La scène politique kasaïenne s’est de nouveau tendue ce samedi 29, après la marche menée par la Fondation Faustin Kambala, structure affiliée au directeur de cabinet du gouverneur, Faustin Kambala, pour s’opposer à la question orale avec débat initiée contre l’autorité provinciale par le député Jean Calvin Mingashanga. Une initiative parlementaire pourtant prévue par la Constitution et considérée par plusieurs observateurs comme un exercice normal de reddition des comptes.
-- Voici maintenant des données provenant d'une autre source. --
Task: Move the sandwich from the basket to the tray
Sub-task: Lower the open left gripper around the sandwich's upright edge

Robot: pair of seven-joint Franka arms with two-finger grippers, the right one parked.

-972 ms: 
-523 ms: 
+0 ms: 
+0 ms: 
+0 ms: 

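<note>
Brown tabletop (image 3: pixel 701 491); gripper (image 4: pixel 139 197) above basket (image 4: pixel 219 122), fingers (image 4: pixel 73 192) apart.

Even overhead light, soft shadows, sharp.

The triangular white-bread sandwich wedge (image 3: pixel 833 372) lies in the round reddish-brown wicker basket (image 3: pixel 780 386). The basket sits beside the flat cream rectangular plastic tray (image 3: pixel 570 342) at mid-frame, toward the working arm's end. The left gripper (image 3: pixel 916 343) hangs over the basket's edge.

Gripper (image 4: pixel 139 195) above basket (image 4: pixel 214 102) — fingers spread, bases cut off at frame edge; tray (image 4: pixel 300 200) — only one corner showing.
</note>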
La marche, à laquelle ont pris part des proches du gouverneur Crispin Mukendi, a été perçue par une partie de l’opinion comme une tentative de délégitimer un mécanisme institutionnel pourtant légal. L’implication directe du cercle familial du gouverneur, dont l’influence est attribuée au directeur de cabinet, a suscité de vives réactions parmi les analystes politiques et une partie de la société civile, qui y voient un risque de dérive vers une personnalisation du pouvoir.

Dès lors, une question cruciale se pose : que se passerait-il si d’autres communautés, estimant avoir elles aussi voix au chapitre, descendaient à leur tour dans la rue pour défendre leurs positions politiques ou contester les institutions ? Le spectre d’une montée des tensions communautaires inquiète, au moment où la province fait face à des défis majeurs en matière de gouvernance, de transparence et de stabilité.

Pour plusieurs analystes politiques, la controverse dépasse le seul cadre de la procédure parlementaire ; elle interroge la perception du pouvoir public au Kasaï. Le gouverneur, rarement présent devant la presse et peu engagé dans les échanges directs avec les députés, fait face à une situation où la moindre interpellation est interprétée par son entourage comme un acharnement. Pourtant, rappellent les spécialistes, le contrôle parlementaire n’a rien d’hostile : il constitue l’un des piliers de la démocratie.

Des voix s’élèvent pour appeler à plus de maturité politique et à une culture institutionnelle plus forte. Un gouverneur ne devrait pas être perçu comme une entité intouchable, rappellent-elles, mais comme un gestionnaire mandaté par le peuple et redevable devant les élus. La province n’est pas un patrimoine privé, et les émotions communautaires ne devraient pas se substituer au débat républicain.

La question orale du député Mingashanga, qualifiée par certains de manœuvre politique, est pourtant reconnue dans les textes comme un droit parlementaire. La réduire à une attaque personnelle ou communautaire, soulignent plusieurs analystes, reviendrait à fragiliser les institutions et à banaliser le principe de reddition des comptes.

Le Kasaï traverse un moment charnière. Entre revendications, incompréhensions et crispations, l’avenir institutionnel de la province se joue aussi dans sa capacité à accepter le débat public, même lorsqu’il dérange. Une province qui grandit est une province qui questionne, interroge et exige des comptes — sans se diviser.